● **Work instructions**: Please make an exact copy of the listing, without the pictures.

----------

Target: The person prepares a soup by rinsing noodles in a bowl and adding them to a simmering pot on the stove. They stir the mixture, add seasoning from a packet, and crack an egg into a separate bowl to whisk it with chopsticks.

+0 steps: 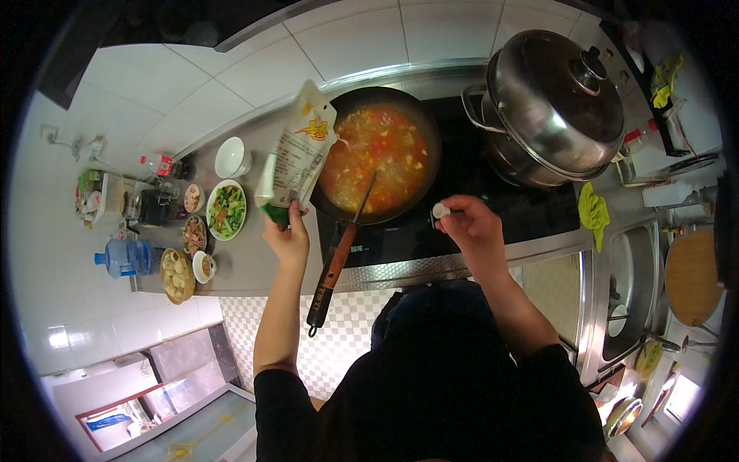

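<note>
My left hand (287,237) grips the lower end of a printed plastic seasoning pouch (297,153). The pouch leans over the left rim of a dark wok (430,124), its spout pointing at the food. Reddish-orange soup (384,150) with tomato and pale egg-like bits fills the wok. A spatula or ladle with a brown handle (345,245) rests in the soup, its handle lying along the wok's handle. Over the front of the black cooktop, my right hand (476,231) pinches a small white cap (441,211) between its fingers.
A large lidded steel pot (554,110) stands right of the wok. Left on the counter are a plate of greens (226,209), a white bowl (232,157), a basket of pale food (176,276) and a blue water jug (124,257). A green cloth (593,216) lies near the sink (649,254).
</note>
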### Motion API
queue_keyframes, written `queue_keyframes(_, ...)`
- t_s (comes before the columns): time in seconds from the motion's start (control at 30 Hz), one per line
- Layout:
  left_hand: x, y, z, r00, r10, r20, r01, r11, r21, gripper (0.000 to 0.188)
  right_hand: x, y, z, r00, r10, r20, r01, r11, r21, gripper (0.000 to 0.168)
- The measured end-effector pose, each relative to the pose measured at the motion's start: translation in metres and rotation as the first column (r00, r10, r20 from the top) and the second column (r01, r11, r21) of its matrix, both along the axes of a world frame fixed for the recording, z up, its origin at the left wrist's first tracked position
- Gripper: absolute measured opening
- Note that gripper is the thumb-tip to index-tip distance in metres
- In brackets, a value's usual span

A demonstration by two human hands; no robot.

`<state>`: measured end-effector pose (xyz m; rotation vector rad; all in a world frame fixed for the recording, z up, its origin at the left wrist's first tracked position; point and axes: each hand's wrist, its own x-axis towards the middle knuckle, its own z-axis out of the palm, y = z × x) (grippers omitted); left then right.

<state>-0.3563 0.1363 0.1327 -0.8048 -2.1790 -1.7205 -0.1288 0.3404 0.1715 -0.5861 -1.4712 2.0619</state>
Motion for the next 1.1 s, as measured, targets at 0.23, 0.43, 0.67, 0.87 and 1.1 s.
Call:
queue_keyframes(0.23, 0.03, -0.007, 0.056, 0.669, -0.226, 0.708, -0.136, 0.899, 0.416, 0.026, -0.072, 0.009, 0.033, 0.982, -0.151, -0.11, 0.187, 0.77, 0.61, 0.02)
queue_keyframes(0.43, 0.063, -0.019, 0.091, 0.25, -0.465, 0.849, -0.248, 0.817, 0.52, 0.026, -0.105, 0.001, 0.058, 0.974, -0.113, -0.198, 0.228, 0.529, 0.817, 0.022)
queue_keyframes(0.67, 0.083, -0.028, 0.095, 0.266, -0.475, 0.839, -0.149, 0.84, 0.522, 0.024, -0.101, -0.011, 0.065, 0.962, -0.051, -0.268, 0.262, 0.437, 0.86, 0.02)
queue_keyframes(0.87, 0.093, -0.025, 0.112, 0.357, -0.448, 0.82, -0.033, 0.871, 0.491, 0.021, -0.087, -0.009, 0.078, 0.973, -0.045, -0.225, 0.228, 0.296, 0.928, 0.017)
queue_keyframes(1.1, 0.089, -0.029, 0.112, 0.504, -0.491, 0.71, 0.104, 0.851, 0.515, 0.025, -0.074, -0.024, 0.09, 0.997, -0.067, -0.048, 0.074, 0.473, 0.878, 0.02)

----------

● **Result for this task**:
Target: The person prepares a soup by rinsing noodles in a bowl and adding them to a simmering pot on the stove. They stir the mixture, add seasoning from a packet, and crack an egg into a separate bowl to whisk it with chopsticks.

+0 steps: 

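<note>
My left hand (287,237) grips the lower end of a printed plastic seasoning pouch (297,153). The pouch leans over the left rim of a dark wok (430,124), its spout pointing at the food. Reddish-orange soup (384,150) with tomato and pale egg-like bits fills the wok. A spatula or ladle with a brown handle (345,245) rests in the soup, its handle lying along the wok's handle. Over the front of the black cooktop, my right hand (476,231) pinches a small white cap (441,211) between its fingers.
A large lidded steel pot (554,110) stands right of the wok. Left on the counter are a plate of greens (226,209), a white bowl (232,157), a basket of pale food (176,276) and a blue water jug (124,257). A green cloth (593,216) lies near the sink (649,254).
</note>
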### Motion API
queue_keyframes, written `queue_keyframes(_, ...)`
- t_s (comes before the columns): time in seconds from the motion's start (control at 30 Hz), one per line
- Layout:
  left_hand: x, y, z, r00, r10, r20, r01, r11, r21, gripper (0.000 to 0.188)
  right_hand: x, y, z, r00, r10, r20, r01, r11, r21, gripper (0.000 to 0.168)
- The measured end-effector pose, each relative to the pose measured at the motion's start: translation in metres and rotation as the first column (r00, r10, r20 from the top) and the second column (r01, r11, r21) of its matrix, both along the axes of a world frame fixed for the recording, z up, its origin at the left wrist's first tracked position
- Gripper: absolute measured opening
- Note that gripper is the thumb-tip to index-tip distance in metres
- In brackets, a value's usual span

A demonstration by two human hands; no robot.

`<state>`: measured end-effector pose (xyz m; rotation vector rad; all in a world frame fixed for the recording, z up, its origin at the left wrist's first tracked position; point and axes: each hand's wrist, its own x-axis towards the middle knuckle, its own z-axis out of the palm, y = z × x) (grippers omitted); left then right.

<state>-0.3563 0.1363 0.1327 -0.8048 -2.1790 -1.7205 -0.1288 0.3404 0.1715 -0.5861 -1.4712 2.0619</state>
Motion for the next 1.1 s, as measured, targets at 0.23, 0.43, 0.67, 0.87 and 1.1 s.
Call:
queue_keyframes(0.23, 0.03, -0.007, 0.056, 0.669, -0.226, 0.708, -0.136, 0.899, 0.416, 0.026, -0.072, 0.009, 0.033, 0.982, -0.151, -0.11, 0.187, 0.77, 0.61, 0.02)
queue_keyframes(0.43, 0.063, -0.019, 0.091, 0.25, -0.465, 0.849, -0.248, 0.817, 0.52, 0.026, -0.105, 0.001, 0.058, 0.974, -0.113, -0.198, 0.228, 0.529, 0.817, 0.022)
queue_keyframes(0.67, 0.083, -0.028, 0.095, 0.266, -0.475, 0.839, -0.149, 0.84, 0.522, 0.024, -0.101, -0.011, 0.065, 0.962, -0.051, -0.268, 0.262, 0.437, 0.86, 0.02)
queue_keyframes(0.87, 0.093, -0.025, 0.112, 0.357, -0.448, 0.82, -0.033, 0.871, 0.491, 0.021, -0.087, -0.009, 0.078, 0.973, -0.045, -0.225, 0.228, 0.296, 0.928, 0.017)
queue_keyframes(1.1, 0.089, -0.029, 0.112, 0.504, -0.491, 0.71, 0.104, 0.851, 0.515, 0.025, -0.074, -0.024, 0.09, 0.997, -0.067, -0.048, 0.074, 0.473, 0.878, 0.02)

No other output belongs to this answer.